Il a même trahi sa pensée en estimant que le panthéon des Celtes, à l'origine, devait être le même que celui des Germains. Il fallait placer Gandalf en Irlande, car si Gandalf est un reflet positif et sanctifié, christianisé d'Odin, lorsqu'il chevauche avec son cheval blanc dans les plaines de Rohan, Tolkien l'imaginait certainement dans un paysage irlandais. Ce mage est l'éclair blanc et pur venu des dieux, et qui remet de la sainteté dans l'amour terrestre. Il est un avatar de saint Patrice, lui aussi surgi d'au-delà de la mer – quoique ce soit de l'est, non de l'ouest. Chez Tolkien, les idées se mêlaient, car, catholique, il aimait en même temps le paganisme germanique et les pays anciennement celtiques, et il pensait, au fond, que, à maints égards, la sagesse antique des pays du nord préparait le terrain au vrai christianisme. Si l'on se souvient que pour les Celtes convertis, l'articulation entre le paganisme et le christianisme était plus fluide qu'on ne pense; que les fées elles-mêmes avaient désapprouvé les druides au profit de saint Patrice en Irlande; que Merlin était réputé fils d'un elfe et en même temps voué au Christ par le Gallois Geoffroy de Monmouth, on saisit ce que Tolkien doit aux Celtes médiévaux: car ses elfes sont aussi voués au Christ, on ne peut le contester. C'est d'opposer le paganisme et le christianisme, qui lui semblait aberrant.

Mais comme le disait Lord Dunsany, la terre irlandaise est physiquement si grandiose, qu'on ne peut pas ne pas imaginer des elfes, des mages, des dieux, en son sein! Et quand on songe à saint Patrice allumant des feux sur Tara, on peut le concevoir ressuscitant les dieux dans leur ancienne pureté. C'est lui qui désormais incarnait le sacré vivant.

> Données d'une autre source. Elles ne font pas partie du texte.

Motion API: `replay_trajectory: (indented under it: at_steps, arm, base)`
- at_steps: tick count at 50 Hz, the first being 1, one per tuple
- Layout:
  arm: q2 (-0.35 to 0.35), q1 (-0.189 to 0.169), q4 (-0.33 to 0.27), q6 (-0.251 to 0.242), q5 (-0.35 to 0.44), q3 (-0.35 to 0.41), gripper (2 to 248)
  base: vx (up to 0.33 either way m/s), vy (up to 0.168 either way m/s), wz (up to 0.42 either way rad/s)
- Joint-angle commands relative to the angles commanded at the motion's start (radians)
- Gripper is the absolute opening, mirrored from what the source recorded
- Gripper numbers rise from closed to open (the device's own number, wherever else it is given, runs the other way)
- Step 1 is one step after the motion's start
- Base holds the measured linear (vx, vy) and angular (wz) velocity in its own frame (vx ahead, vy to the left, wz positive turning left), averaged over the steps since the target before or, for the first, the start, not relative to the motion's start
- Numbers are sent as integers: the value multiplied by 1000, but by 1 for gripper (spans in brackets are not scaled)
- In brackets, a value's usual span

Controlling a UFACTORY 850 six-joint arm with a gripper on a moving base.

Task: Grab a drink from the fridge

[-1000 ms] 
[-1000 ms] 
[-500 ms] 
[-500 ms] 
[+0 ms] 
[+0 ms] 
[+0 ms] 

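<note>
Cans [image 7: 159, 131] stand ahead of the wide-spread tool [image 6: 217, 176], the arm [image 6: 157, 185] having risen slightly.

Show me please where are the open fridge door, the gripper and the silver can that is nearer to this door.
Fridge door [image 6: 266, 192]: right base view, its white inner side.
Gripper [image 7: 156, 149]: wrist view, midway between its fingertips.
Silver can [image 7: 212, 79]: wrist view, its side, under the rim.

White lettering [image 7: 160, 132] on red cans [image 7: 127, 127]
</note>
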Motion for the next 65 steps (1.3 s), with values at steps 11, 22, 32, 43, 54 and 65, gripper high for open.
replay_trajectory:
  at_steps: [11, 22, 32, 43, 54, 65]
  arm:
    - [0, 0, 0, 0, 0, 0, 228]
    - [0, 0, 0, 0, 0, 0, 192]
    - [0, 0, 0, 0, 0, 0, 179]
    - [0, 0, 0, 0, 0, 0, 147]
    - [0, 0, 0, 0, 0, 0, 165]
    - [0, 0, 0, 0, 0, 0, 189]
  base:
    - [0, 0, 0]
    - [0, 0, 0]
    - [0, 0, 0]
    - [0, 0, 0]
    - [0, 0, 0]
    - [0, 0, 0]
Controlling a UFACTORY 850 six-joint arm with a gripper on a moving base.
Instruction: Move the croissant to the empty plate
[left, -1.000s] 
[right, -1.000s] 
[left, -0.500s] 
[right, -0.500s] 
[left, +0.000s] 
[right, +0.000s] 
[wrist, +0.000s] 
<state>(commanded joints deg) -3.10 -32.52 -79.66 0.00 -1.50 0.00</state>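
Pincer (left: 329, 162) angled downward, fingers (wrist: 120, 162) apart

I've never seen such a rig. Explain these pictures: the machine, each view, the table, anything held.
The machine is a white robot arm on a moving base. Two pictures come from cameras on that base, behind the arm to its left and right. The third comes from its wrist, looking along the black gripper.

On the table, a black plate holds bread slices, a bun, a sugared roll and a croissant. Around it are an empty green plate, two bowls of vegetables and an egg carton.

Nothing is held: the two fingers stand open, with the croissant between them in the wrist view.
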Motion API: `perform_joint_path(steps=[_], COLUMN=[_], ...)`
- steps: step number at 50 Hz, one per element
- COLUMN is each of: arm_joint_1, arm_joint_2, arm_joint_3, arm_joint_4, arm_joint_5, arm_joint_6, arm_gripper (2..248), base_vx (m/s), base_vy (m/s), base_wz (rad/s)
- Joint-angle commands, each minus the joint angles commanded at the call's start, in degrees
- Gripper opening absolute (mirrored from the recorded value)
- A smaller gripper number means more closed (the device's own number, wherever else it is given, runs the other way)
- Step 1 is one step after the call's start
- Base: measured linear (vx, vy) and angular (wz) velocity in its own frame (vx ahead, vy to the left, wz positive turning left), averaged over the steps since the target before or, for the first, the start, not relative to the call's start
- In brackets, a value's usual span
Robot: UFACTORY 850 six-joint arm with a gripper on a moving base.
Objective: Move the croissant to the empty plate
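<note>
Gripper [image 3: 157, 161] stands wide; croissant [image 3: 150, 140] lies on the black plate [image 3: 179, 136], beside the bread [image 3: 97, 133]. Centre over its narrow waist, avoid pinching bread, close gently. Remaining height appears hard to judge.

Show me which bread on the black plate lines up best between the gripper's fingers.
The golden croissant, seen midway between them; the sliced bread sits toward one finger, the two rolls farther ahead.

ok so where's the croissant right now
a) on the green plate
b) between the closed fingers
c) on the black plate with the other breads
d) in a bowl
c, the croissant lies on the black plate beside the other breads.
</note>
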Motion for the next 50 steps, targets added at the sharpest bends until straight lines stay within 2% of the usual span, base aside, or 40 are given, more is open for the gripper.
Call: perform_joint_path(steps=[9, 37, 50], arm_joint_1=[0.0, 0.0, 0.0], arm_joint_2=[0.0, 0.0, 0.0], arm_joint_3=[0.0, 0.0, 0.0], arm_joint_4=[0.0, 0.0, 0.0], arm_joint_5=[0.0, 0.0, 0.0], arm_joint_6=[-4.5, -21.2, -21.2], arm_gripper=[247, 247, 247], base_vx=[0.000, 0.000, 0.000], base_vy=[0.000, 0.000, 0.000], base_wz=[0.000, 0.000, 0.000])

Je ne sais pas si le catholicisme irlandais moderne, si méprisé par Yeats, est encore tel. Il est probable que sa grandeur soit à son tour amoindrie, et que Yeats l'ait saisi: il a sa légitimité. En Irlande, on voit souvent, dans les montagnes, des ensembles de statues blanches, inspirées par la Renaissance italienne, représentant des descentes de croix. J'ai été surpris qu'on ne trouve guère ces jolis oratoires contenant des statuettes féeriques de Marie - si fréquents en Savoie.

Le blanc sur le vert n'en est pas moins persistant! Et saint Patrice continue de déverser sa grâce: il brandit toujours son trèfle d'émeraude, symbole de la Trinité, et met toujours en fuite le serpent, symbole des passions mauvaises. Dans les églises, le roi à la lyre, avatar local de David, symbole du roi païen qui chante le Christ avant son arrivée, est partout présent aussi. Quoi de plus tolkinien?